Because they are foreigners, they know no other homes beyond the confines of mine compounds. Marshall Banda, 46, from Malawi, hopes the mines will reopen soon before he and his family become destitute. "This has never happened since I came here in 1983," he said. "I hope this will not be the end of it because the government recognises the need to pay mines to save the industry and the jobs it provides. If that doesn't happen, where do I go from here?"
For nearly 100 years, gold mining was the core of Zimbabwe's economy. Cecil John Rhodes, who colonised the region that was eventually to become Zimbabwe, was attracted to the country in the 1890s because of the abundance of gold. Zimbabwe used to be the third-largest gold producer in Africa after South Africa and Ghana, but in recent years the sector has lost its glitter because of the world's highest inflation rate now at 230 million per cent, lack of foreign exchange, power cuts and the reserve bank's failure to remit payment to gold mining houses.
The Zimbabwe Chamber of Mines, the voice of the mining sector, said the central bank owed gold miners US$30 million (Dh110m) for deliveries made since December. "The failure by the RBZ to pay for gold delivered to it has decimated the entire gold industry," said a statement from the chamber. "The gold industry is seriously concerned by the impact this situation has had on employees and their families at a time when the country is facing social challenges. Most gold mines are now unable to meet wages and salaries for their employees."

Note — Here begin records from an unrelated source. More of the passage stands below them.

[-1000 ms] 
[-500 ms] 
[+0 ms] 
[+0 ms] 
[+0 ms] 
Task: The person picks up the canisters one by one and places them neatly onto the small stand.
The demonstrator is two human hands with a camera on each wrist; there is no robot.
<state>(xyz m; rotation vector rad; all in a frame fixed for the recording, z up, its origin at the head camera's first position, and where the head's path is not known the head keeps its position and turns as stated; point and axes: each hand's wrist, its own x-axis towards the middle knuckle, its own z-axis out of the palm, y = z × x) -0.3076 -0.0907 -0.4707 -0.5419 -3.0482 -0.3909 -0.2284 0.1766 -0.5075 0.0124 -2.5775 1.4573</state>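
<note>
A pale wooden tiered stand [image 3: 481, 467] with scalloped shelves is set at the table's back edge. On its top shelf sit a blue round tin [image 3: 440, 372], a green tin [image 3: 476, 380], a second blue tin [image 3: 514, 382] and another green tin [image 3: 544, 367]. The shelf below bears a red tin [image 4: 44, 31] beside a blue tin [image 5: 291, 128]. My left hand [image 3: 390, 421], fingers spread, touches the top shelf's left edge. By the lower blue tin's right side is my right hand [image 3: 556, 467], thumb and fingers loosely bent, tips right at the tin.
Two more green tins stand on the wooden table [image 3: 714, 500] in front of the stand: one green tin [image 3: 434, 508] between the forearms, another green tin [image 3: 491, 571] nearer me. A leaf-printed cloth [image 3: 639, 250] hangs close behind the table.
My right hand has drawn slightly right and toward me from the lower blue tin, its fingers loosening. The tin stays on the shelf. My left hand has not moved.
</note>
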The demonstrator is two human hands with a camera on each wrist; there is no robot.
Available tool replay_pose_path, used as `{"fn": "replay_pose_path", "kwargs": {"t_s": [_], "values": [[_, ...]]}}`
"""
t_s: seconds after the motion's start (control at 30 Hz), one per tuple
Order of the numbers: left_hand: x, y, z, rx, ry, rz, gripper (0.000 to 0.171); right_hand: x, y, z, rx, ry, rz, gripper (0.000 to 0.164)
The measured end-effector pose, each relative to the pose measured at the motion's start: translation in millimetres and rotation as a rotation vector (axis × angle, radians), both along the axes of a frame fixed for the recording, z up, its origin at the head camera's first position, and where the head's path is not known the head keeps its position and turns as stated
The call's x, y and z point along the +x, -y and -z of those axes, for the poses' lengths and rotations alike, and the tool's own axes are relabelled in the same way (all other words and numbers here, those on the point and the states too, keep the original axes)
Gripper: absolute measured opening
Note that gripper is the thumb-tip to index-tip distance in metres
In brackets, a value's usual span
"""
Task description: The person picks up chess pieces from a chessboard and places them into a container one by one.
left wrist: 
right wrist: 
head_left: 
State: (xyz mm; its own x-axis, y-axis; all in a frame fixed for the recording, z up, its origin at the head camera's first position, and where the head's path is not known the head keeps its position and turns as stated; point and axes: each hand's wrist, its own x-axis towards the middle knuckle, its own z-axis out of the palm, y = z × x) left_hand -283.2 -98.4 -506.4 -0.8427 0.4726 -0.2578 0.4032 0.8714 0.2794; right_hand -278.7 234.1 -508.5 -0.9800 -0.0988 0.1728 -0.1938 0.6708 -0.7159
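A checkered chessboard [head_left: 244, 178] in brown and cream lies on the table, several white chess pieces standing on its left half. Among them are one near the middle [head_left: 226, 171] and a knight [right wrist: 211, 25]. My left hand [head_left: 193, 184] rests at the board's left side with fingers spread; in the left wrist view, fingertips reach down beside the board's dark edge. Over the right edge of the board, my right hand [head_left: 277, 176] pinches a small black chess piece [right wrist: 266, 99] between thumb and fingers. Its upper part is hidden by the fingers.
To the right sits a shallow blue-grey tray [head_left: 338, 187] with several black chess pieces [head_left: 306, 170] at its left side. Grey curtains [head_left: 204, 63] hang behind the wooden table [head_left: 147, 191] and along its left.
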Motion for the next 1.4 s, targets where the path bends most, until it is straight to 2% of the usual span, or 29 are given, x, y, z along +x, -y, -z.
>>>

Because of the mounting challenges, average gold production is now 267kg a year, down from 2,259kg in 1999. Some gold producers are struggling to survive and several mines have stopped production. "The industry cannot fund the working capital and development capital required to sustain operations," the statement said. Tinago Ruzive, the president of the Associated Mine Workers Union of Zimbabwe, said the social effect of the mine closings on workers and their families is immense.
"It is a sad situation," he said. "Workers have gone for several months without being paid and with the ongoing mass mine closures I do not know what the future holds for us. Recently we had a sad development when workers and their spouses at some mines held strikes over low salaries and erratic payment." At its peak, in the 1980s and 1990s, the mining sector employed 60,000 people, but the number of jobs has dropped to about 40,000. Between 70 per cent and 80 per cent of that figure are employed by gold mines. It is these jobs that are at risk.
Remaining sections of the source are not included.